▶ **PROBLEM**
Your task is to write out exactly the lines of the listing below, from the first down to the line that holds "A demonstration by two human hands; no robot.".

▶ **RAW DATA**
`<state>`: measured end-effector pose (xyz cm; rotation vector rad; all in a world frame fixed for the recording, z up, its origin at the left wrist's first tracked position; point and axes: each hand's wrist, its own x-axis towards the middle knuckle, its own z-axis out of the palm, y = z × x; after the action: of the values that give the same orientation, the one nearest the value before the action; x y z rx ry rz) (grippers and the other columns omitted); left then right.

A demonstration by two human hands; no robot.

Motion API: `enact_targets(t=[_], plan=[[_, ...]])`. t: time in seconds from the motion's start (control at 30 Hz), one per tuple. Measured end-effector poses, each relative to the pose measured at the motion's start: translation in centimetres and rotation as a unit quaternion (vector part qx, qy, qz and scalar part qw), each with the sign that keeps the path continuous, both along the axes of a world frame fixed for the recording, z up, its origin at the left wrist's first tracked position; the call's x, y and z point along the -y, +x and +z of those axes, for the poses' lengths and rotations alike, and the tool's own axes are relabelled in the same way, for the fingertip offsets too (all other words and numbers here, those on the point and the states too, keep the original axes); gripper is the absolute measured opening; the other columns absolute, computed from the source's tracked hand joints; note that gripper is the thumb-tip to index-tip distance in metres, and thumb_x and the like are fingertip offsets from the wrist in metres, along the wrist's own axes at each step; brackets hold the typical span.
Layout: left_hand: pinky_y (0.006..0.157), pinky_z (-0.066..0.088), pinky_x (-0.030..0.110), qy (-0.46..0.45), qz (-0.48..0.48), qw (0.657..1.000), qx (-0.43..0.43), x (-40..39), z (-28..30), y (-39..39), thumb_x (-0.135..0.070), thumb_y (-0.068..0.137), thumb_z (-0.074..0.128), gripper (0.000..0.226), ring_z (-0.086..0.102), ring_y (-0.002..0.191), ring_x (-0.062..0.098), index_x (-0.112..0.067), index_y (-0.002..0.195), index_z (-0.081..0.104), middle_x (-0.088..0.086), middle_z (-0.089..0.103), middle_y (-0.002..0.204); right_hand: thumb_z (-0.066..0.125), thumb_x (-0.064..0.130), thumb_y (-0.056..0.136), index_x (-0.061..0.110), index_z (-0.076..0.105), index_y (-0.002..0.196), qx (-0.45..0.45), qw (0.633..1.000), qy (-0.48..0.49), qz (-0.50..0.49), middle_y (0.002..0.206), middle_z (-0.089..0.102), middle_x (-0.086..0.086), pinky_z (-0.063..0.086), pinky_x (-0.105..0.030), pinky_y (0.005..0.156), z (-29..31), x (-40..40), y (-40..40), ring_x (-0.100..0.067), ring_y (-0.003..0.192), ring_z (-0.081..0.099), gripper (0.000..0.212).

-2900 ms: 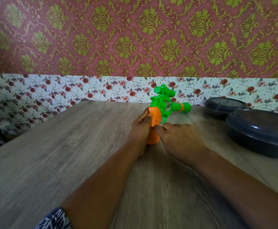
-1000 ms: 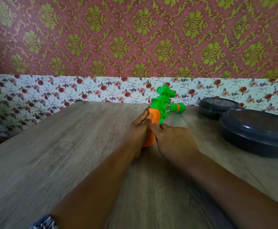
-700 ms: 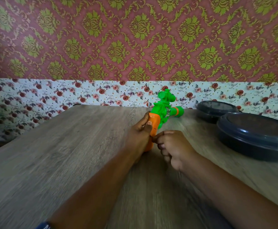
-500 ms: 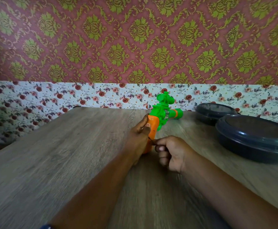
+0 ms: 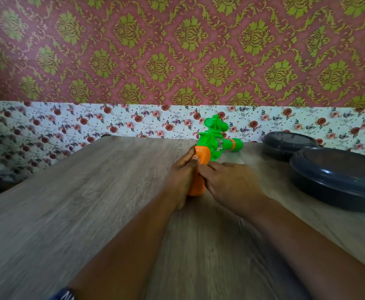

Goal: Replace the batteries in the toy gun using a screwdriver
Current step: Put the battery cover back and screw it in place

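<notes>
Wall: upper section is papered in a dark red and olive damask pattern [image 5: 177, 50]; a white floral band with red roses [image 5: 69, 124] runs below it, down to the table's far edge.

Table: a grey-brown wood-grain tabletop [image 5: 79, 202] fills the lower view.

Containers: a large round dark grey plastic container with lid [image 5: 337, 178] sits on the table at the right. A smaller round dark grey lidded container [image 5: 285, 144] sits behind it, near the wall, the two close together.

Arms: both bare forearms extend forward from the lower edge and converge at mid-table. A dark patterned sleeve edge [image 5: 64, 294] shows at the left arm, bottom of view.

Left hand [image 5: 180, 178]: set on its edge on the table, against the left side of the toy's handle. The fingers are curled round the handle, thumb lying up along its rear face.

Right hand [image 5: 231, 185]: palm down, back toward the camera, fingers reaching to the handle's right side. The fingertips touch the orange plastic; whether they grip anything small cannot be determined due to blur.

Task object: a green plastic toy gun with orange handle [image 5: 211, 146] stands upright at mid-table, handle base on the surface, barrel pointing right, green scope on top.
</notes>
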<state>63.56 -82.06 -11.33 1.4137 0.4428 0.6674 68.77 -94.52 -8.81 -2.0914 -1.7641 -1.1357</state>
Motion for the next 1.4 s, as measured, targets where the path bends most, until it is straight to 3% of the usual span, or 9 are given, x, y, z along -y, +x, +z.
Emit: enact_targets(t=[0.17, 0.33, 0.5, 0.57, 0.73, 0.9, 0.97, 1.13, 1.4], plan=[[0.111, 0.035, 0.051, 0.05, -0.035, 0.998, -0.014, 0.0, 0.0, 0.1, -0.03, 0.097, 0.049, 0.047, 0.04, 0.133, 0.028, -0.041, 0.141, 0.037, 0.001, 0.031, 0.155, 0.083, 0.025, 0.053, 0.02, 0.065, 0.085, 0.033, 0.997, -0.045, -0.054, 0.053, 0.057, 0.002, 0.017, -0.019, 0.039, 0.0, 0.6, 0.4, -0.021, 0.029, 0.047, 0.038], [0.109, 0.037, 0.052, 0.045, -0.052, 0.998, -0.002, 0.1, -0.4, 0.2, -0.043, 0.086, 0.059, 0.057, 0.046, 0.129, 0.029, -0.043, 0.14, 0.038, 0.002, 0.04, 0.151, 0.042, 0.022, 0.093, 0.017, 0.048, 0.119, -0.171, 0.984, -0.04, -0.014, 0.096, 0.064, -0.012, 0.042, -0.036, 0.064, -0.4, 0.2, -0.3, -0.036, 0.083, 0.061, 0.027], [0.109, 0.039, 0.047, 0.092, -0.036, 0.995, -0.004, -0.3, -0.6, 0.4, -0.049, 0.078, 0.062, 0.059, 0.052, 0.125, 0.02, -0.047, 0.134, 0.043, -0.002, 0.047, 0.146, 0.05, 0.013, 0.086, 0.017, 0.051, 0.086, -0.321, 0.946, 0.039, 0.036, 0.076, 0.062, -0.012, 0.045, -0.038, 0.062, -1.1, 0.0, -0.4, -0.031, 0.071, 0.059, 0.005], [0.11, 0.038, 0.046, 0.119, -0.022, 0.992, -0.014, -0.3, -0.7, 0.3, -0.042, 0.089, 0.057, 0.052, 0.05, 0.126, 0.019, -0.042, 0.139, 0.04, -0.001, 0.046, 0.147, 0.054, 0.006, 0.082, 0.022, 0.044, 0.067, -0.381, 0.92, 0.082, 0.036, 0.062, 0.053, -0.003, 0.039, -0.033, 0.057, -1.2, -0.4, -0.6, -0.022, 0.06, 0.052, 0.024], [0.11, 0.038, 0.041, 0.183, -0.019, 0.982, -0.031, 0.0, -0.6, -0.2, -0.041, 0.095, 0.05, 0.051, 0.045, 0.126, 0.015, -0.041, 0.143, 0.033, -0.001, 0.04, 0.15, 0.057, 0.0, 0.077, 0.016, 0.046, 0.057, -0.534, 0.834, 0.141, 0.004, 0.057, 0.049, -0.004, 0.035, -0.03, 0.052, -1.2, -0.9, -1.1, -0.016, 0.054, 0.045, 0.028], [0.1, 0.037, 0.027, 0.194, -0.013, 0.981, -0.023, 0.4, -0.3, -0.3, -0.034, 0.096, 0.05, 0.05, 0.044, 0.118, 0.007, -0.036, 0.144, 0.034, 0.0, 0.042, 0.148, 0.051, -0.003, 0.079, 0.01, 0.047, 0.065, -0.747, 0.636, 0.191, 0.011, 0.05, 0.033, -0.005, 0.016, -0.012, 0.036, -0.7, -1.1, -1.5, -0.006, 0.028, 0.024, 0.02], [0.106, 0.037, 0.033, 0.174, -0.012, 0.984, -0.028, 0.4, -0.1, -0.4, -0.034, 0.097, 0.048, 0.049, 0.043, 0.121, 0.01, -0.037, 0.144, 0.033, 0.0, 0.039, 0.15, 0.05, -0.002, 0.082, 0.01, 0.047, 0.068, -0.78, 0.598, 0.185, 0.016, 0.051, 0.033, -0.005, 0.017, -0.011, 0.035, -0.6, -1.0, -1.9, -0.005, 0.026, 0.025, 0.019], [0.112, 0.034, 0.048, 0.094, -0.028, 0.995, -0.028, -0.4, 0.5, -0.7, -0.028, 0.098, 0.046, 0.048, 0.042, 0.133, 0.023, -0.031, 0.145, 0.035, 0.002, 0.035, 0.153, 0.061, 0.01, 0.077, 0.011, 0.058, 0.066, -0.579, 0.8, 0.155, -0.016, 0.061, 0.056, -0.001, 0.042, -0.035, 0.06, -1.2, -1.3, -1.7, -0.019, 0.062, 0.054, 0.012], [0.107, 0.039, 0.054, 0.03, 0.002, 0.999, -0.025, -1.4, 0.4, -0.9, -0.028, 0.098, 0.047, 0.045, 0.05, 0.125, 0.031, -0.029, 0.142, 0.041, 0.008, 0.045, 0.146, 0.061, 0.016, 0.082, 0.018, 0.061, 0.074, -0.49, 0.846, 0.21, 0.008, 0.079, 0.071, 0.005, 0.049, -0.032, 0.065, -1.4, -0.9, -1.3, -0.013, 0.073, 0.065, 0.008]])
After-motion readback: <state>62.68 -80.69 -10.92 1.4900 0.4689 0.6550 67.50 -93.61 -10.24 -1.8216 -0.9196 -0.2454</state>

▶ **RESPONSE BOX**
`<state>`: measured end-effector pose (xyz cm; rotation vector rad; all in a world frame fixed for the recording, z up, its origin at the left wrist's first tracked position; point and axes: each hand's wrist, its own x-axis towards the middle knuckle, its own z-axis out of the palm, y = z × x; after the action: of the values that give the same orientation, the one nearest the value before the action; x y z rx ry rz) (grippers and the other columns omitted); left then right.

A demonstration by two human hands; no robot.

This is the complete output.